- Directed by: B. S. Ranga
- Screenplay by: Udhayakumar
- Produced by: B. S. Ranga
- Starring: Gemini Ganesan Savithri K. Sarangapani P. Kannamba
- Cinematography: B. N. Haridas
- Edited by: P. G. Mohan
- Music by: Viswanathan–Ramamoorthy
- Production company: Vikram Productions
- Release date: 28 February 1958;
- Running time: 195 minutes
- Country: India
- Language: Tamil

= Kudumba Gouravam =

Kudumba Gouravam is a 1958 Indian Tamil-language drama film directed by B. S. Ranga. The film stars Gemini Ganesan and Savithri. It is a remake of 1957 the Telugu film of same name also directed by Ranga. The film was released on 28 February 1958.

== Plot ==

Kanagarathinam is the owner of Umaiyalpuram Farm. He has the son Gopal from his first marriage. Kannamma is his second wife and she has a son and a daughter. Sarala is Gopal's wife. The smooth-running family is disturbed by the arrival of Sankaralingam, a distant relative who claims that he is Kannamma's elder brother. He is an ace fraud and he swindles money from the farm. Gopal and Sarala are chased out of the farm house. Gopal vows to restore order and unity in the family.

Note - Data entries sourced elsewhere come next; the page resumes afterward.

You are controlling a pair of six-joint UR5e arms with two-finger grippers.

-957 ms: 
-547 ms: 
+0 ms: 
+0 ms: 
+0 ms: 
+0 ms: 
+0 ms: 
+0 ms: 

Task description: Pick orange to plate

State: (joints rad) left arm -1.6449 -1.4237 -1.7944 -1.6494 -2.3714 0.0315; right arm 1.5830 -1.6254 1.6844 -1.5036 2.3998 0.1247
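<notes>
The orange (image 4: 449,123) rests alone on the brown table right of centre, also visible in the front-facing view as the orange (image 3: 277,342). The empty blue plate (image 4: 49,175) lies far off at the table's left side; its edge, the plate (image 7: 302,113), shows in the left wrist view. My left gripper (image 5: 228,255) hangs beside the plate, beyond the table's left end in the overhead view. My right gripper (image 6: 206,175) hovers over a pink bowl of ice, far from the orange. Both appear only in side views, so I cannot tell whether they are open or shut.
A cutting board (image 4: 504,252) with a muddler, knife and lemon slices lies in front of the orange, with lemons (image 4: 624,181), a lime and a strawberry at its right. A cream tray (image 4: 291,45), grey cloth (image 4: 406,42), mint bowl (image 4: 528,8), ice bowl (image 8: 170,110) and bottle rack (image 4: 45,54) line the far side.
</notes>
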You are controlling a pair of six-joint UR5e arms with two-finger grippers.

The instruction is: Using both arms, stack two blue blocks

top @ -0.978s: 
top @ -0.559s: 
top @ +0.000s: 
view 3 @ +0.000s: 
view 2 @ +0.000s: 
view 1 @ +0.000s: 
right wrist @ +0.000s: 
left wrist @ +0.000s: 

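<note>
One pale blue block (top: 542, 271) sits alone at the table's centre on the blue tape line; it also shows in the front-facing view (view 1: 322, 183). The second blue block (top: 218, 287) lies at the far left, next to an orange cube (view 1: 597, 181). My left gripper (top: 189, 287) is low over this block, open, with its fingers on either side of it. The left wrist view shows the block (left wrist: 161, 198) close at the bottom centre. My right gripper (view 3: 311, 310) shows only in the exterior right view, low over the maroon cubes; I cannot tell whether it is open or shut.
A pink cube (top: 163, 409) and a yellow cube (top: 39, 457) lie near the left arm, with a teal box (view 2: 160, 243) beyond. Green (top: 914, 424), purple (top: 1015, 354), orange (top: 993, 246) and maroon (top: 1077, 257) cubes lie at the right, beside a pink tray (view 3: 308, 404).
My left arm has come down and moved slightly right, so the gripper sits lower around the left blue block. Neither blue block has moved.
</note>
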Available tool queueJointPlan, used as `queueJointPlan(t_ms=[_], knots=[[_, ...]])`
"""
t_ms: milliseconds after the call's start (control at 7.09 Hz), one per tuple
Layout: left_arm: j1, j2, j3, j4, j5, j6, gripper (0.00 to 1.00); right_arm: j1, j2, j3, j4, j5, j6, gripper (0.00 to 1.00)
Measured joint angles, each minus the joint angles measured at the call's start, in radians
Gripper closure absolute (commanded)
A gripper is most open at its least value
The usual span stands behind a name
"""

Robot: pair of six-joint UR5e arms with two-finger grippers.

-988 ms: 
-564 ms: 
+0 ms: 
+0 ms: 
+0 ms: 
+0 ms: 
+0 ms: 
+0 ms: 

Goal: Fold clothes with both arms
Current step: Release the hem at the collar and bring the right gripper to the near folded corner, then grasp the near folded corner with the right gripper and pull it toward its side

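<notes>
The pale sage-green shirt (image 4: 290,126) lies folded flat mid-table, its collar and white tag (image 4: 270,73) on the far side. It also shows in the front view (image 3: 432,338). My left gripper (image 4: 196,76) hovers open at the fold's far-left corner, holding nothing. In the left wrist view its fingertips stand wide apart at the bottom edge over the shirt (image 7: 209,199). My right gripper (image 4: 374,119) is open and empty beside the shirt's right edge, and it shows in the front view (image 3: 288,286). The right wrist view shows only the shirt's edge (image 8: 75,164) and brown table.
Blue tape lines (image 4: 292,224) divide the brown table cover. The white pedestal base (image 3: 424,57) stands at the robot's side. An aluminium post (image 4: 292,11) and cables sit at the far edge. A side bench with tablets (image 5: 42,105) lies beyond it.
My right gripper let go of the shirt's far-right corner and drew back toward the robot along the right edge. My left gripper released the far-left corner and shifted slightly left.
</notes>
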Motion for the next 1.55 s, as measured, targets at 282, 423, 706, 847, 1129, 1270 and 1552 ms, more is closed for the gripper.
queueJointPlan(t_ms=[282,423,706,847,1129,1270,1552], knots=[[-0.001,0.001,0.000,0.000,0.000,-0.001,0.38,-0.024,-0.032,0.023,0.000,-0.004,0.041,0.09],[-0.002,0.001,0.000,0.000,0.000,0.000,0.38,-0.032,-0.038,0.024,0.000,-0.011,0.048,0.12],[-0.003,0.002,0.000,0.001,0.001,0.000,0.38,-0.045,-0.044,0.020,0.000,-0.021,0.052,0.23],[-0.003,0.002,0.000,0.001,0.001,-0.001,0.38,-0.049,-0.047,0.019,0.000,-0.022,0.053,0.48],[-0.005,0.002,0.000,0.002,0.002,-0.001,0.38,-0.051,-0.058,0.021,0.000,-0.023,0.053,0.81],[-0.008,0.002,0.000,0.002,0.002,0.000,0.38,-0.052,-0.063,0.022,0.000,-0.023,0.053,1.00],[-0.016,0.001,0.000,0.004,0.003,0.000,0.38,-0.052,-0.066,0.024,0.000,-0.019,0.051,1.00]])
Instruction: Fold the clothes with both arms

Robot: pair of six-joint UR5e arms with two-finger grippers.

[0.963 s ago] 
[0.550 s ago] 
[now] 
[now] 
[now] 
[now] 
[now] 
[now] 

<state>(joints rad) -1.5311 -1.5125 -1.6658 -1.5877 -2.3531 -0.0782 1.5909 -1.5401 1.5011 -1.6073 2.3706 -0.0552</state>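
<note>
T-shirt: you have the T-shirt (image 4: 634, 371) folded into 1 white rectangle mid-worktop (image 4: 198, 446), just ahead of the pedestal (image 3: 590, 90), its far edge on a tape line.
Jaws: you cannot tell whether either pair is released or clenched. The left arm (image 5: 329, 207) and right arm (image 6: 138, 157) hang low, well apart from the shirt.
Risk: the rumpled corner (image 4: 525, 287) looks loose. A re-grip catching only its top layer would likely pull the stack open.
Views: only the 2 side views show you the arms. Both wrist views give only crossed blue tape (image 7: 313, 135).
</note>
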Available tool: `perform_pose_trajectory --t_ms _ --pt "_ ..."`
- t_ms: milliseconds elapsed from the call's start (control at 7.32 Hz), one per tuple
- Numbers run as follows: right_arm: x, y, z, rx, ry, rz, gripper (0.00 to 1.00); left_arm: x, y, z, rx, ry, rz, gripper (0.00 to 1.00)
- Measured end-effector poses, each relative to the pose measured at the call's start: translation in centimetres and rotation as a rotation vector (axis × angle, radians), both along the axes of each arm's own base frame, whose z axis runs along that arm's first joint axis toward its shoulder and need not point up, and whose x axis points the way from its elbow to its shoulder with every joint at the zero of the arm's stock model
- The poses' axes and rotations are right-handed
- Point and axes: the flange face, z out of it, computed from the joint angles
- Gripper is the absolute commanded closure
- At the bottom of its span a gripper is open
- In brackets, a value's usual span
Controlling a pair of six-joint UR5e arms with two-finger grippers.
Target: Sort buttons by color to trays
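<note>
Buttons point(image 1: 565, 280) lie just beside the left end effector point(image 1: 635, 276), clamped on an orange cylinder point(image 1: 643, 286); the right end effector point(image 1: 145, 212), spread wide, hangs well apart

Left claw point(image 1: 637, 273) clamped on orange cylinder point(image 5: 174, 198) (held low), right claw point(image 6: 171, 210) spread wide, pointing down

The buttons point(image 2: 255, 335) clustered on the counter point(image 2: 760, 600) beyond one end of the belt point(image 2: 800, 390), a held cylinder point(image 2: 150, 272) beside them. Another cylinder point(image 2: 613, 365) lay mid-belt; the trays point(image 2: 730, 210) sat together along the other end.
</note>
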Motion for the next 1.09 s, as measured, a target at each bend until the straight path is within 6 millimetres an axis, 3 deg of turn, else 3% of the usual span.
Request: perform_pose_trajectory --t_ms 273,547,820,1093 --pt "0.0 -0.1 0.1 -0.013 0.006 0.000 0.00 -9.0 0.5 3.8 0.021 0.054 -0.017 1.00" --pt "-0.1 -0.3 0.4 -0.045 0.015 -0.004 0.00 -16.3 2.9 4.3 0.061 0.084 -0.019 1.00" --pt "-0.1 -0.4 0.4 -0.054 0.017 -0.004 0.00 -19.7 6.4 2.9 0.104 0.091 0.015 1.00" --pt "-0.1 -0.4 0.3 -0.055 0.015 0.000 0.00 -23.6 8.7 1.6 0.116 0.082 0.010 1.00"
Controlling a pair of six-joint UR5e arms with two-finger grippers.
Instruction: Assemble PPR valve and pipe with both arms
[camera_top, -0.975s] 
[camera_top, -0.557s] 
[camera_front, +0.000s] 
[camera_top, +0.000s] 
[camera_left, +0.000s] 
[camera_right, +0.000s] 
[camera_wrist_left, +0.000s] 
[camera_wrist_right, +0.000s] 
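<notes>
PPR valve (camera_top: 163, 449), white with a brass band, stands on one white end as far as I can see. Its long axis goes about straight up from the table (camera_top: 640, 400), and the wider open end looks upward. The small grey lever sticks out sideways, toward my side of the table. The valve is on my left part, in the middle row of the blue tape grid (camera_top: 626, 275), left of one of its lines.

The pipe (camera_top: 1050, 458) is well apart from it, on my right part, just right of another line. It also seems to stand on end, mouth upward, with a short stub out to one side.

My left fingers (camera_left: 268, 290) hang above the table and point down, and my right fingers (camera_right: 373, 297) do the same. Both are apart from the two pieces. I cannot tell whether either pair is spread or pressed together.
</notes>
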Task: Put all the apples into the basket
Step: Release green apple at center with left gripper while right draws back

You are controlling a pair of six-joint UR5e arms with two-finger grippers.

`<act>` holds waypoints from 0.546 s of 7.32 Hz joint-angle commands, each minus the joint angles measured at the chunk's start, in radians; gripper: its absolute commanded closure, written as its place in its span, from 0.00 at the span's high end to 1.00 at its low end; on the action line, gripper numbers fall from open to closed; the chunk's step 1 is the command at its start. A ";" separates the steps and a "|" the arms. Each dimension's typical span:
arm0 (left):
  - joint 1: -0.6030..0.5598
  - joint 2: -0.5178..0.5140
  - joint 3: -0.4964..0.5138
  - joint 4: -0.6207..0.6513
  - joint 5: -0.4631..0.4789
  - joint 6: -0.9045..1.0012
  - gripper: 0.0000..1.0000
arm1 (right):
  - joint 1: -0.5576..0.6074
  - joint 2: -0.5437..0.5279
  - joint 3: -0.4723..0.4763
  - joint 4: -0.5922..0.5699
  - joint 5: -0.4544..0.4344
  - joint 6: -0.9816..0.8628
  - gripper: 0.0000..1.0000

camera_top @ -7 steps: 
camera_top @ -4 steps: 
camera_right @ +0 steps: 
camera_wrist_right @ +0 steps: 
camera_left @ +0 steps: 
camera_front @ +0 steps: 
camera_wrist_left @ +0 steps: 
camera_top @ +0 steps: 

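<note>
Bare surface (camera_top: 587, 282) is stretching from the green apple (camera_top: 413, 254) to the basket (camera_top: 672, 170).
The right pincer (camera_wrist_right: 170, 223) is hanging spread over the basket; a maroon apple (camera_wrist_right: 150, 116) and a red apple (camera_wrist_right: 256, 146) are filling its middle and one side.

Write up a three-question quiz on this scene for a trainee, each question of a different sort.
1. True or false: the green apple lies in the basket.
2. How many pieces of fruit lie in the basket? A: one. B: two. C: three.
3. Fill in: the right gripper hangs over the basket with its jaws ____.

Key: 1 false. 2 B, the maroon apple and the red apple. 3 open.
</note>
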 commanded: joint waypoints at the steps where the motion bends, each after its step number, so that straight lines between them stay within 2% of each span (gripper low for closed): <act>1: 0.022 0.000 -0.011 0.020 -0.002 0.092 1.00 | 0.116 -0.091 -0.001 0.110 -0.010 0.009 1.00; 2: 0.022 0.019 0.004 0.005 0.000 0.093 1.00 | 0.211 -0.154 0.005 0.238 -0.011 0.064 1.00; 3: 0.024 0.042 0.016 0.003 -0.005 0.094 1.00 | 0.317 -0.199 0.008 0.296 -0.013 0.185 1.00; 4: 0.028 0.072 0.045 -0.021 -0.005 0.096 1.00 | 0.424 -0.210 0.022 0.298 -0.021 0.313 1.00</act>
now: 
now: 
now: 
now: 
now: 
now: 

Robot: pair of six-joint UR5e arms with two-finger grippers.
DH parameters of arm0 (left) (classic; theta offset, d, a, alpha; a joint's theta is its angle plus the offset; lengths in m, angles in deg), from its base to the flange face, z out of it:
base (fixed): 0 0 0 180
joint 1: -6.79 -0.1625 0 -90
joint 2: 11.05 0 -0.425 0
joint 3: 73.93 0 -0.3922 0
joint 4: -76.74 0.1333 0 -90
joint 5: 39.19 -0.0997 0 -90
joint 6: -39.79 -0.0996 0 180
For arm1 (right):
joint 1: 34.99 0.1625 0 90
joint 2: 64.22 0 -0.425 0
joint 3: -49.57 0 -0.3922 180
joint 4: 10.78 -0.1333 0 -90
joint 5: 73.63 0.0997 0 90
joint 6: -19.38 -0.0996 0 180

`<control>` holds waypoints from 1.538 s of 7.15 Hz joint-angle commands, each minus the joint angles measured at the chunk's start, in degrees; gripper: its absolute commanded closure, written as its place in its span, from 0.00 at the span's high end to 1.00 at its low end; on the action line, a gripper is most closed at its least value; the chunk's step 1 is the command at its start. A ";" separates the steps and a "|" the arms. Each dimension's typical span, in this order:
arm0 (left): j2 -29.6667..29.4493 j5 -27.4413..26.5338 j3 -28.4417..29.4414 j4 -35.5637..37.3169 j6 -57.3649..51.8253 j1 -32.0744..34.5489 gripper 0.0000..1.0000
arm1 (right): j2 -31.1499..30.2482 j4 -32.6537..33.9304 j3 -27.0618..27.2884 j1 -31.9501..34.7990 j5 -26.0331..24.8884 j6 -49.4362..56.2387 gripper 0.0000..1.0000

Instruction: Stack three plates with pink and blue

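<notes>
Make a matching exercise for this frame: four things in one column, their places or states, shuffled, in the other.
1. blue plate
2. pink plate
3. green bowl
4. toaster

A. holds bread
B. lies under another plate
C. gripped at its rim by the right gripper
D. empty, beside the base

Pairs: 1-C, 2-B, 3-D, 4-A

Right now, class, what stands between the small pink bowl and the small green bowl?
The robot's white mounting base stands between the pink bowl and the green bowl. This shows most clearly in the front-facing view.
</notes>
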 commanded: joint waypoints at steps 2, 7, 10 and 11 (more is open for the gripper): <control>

How he does that forms the rest of the story.

== Cast ==
List compiled from the database of Film News Anandan and from the film's song book.

- Male cast
- Gemini Ganesan as Gopal
- K. Sarangapani as Kanagarathnam
- Sayeeram
- V. R. Rajagopal
- C. P. Kittan

- Female cast
- Savithri as Sathya
- P. Kannamba as Kannamma
- E. V. Saroja as Sarala
- Baby Uma
- Prabhavathi

- Supporting cast
- Duraisamy
- Thodi Kannan
- Rajan
- Kanniah
- Balakrishnan

== Production ==
The film was produced and directed by B. S. Ranga. Screenplay was written by Udhayakumar. Cinematography was handled by B. N. Haridas while the editing was done by P. G. Mohan. Chopra, P. S. Gopalakrishnan and Ganesh Pillai were in charge of choreography. The film was shot and processed at Vikram Studios, Chennai.

== Soundtrack ==
Music was composed by the duo Viswanathan–Ramamoorthy. The song "Thennavan Thaai Nattu" is a ragamalika with ragas Reethigowlai, Khamas and Hamsavinodini combined.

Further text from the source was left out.